[Items from a dataset]
+---+

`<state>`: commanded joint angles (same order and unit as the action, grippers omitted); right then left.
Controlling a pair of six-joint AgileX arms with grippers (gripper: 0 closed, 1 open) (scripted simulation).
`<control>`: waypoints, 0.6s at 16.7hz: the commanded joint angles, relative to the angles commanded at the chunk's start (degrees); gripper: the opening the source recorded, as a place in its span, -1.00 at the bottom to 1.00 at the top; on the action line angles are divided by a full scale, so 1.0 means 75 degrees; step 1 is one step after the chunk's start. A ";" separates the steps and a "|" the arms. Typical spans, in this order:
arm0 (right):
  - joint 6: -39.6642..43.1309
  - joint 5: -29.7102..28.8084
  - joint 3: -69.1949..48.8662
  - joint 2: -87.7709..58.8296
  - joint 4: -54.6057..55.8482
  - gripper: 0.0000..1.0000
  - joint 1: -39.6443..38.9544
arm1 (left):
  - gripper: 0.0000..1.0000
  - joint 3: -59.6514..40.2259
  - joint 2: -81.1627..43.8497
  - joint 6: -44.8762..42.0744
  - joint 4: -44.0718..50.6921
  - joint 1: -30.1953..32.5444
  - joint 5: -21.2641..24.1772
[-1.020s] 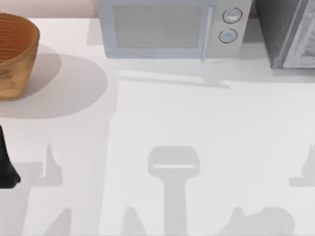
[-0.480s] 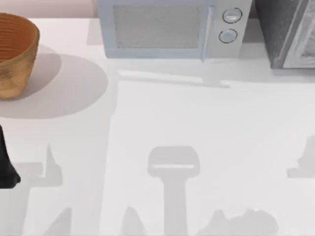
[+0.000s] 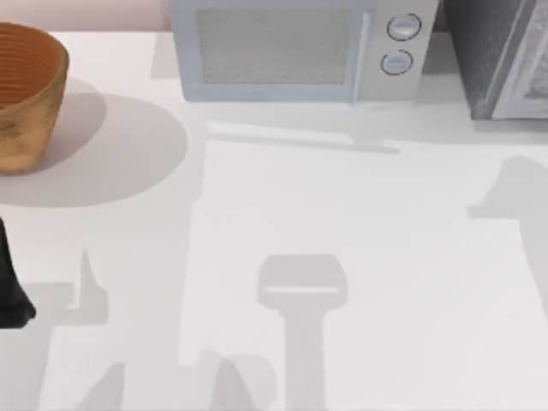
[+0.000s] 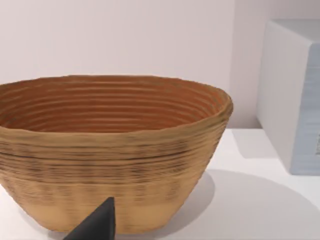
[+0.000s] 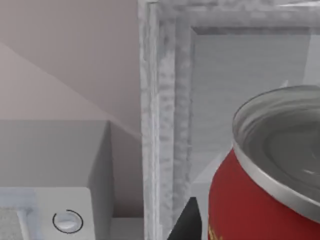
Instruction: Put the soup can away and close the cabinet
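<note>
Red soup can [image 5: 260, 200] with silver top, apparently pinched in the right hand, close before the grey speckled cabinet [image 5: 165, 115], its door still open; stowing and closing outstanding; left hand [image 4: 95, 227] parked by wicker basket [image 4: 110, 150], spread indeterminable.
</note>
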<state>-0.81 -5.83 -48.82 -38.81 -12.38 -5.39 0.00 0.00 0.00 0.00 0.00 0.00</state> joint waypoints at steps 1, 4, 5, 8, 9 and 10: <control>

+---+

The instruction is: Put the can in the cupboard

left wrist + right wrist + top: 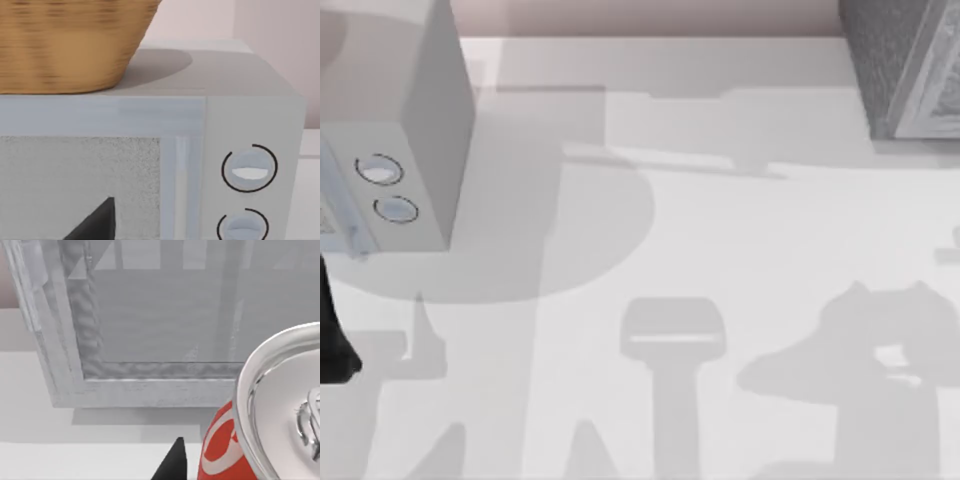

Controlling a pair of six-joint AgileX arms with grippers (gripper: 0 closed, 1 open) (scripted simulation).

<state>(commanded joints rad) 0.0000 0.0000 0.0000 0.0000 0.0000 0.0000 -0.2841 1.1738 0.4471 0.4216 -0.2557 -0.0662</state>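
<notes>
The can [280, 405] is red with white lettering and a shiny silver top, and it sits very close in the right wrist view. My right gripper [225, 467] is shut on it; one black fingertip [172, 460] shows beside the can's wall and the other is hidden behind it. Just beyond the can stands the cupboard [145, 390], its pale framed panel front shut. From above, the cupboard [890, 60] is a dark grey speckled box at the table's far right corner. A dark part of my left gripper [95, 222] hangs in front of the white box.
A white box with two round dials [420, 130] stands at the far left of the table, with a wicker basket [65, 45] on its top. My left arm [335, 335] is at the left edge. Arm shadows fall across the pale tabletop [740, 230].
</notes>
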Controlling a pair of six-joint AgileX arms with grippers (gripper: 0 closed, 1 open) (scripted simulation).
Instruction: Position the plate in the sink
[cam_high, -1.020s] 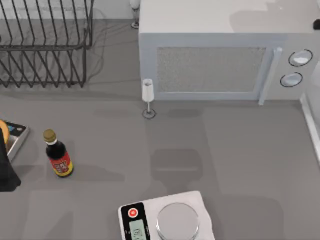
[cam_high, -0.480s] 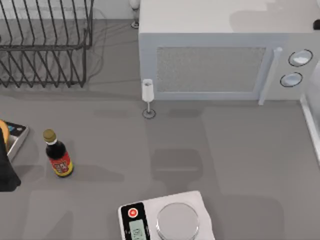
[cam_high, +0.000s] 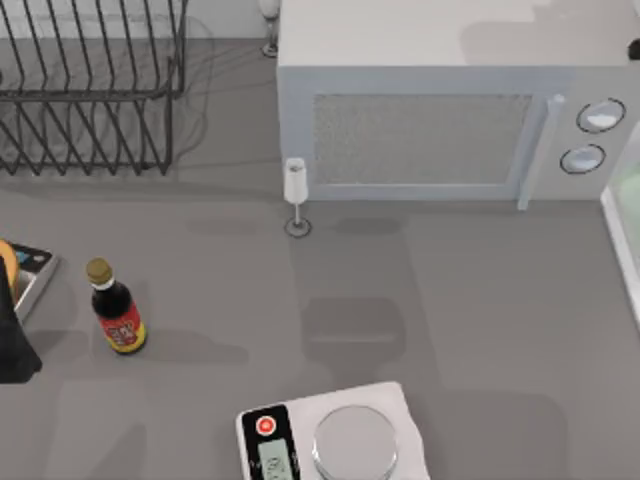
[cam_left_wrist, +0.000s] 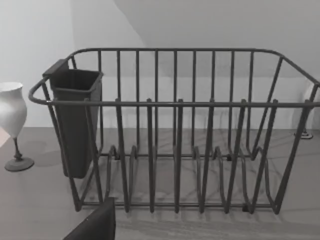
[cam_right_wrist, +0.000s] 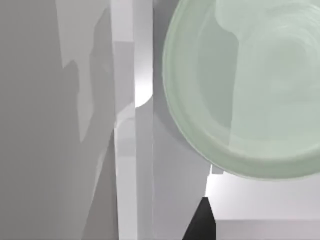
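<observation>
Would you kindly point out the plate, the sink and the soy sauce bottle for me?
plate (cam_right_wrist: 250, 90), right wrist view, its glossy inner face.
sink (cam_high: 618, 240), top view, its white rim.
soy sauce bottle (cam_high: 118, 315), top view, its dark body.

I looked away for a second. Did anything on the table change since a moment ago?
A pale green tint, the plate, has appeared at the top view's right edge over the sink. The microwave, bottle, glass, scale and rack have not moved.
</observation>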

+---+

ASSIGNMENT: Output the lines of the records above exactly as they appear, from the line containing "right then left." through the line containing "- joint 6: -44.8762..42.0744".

ANSWER TO THIS PROBLEM:
`<state>`: commanded joint angles (same order and unit as the action, grippers omitted); right then left.
Controlling a pair of six-joint AgileX arms with grippers (gripper: 0 closed, 1 open) (scripted simulation).
`<control>`: waypoints, 0.6s at 16.7hz: the commanded joint angles, relative to the angles commanded at the chunk's start (degrees); gripper: the opening the source recorded, as a place in its span, -1.00 at the bottom to 1.00 at the top; on the action line angles are divided by a full scale, so 1.0 means 75 degrees; step 1 is one step after the chunk's start. A ";" separates the steps and a "|" the arms. Typical spans, in this order:
arm0 (right):
  - joint 6: -39.6642..43.1309
  - joint 5: -29.7102..28.8084
  - joint 3: -69.1949..48.8662
  - joint 2: -87.7709..58.8296
  - joint 4: -54.6057..55.8482
  - gripper: 0.0000..1.0000
  - joint 1: -39.6443..38.9544
arm1 (left):
  - gripper: 0.0000..1.0000
  - joint 3: -59.6514..40.2259
  - joint 2: -81.1627..43.8497
  - joint 6: -44.8762..42.0744

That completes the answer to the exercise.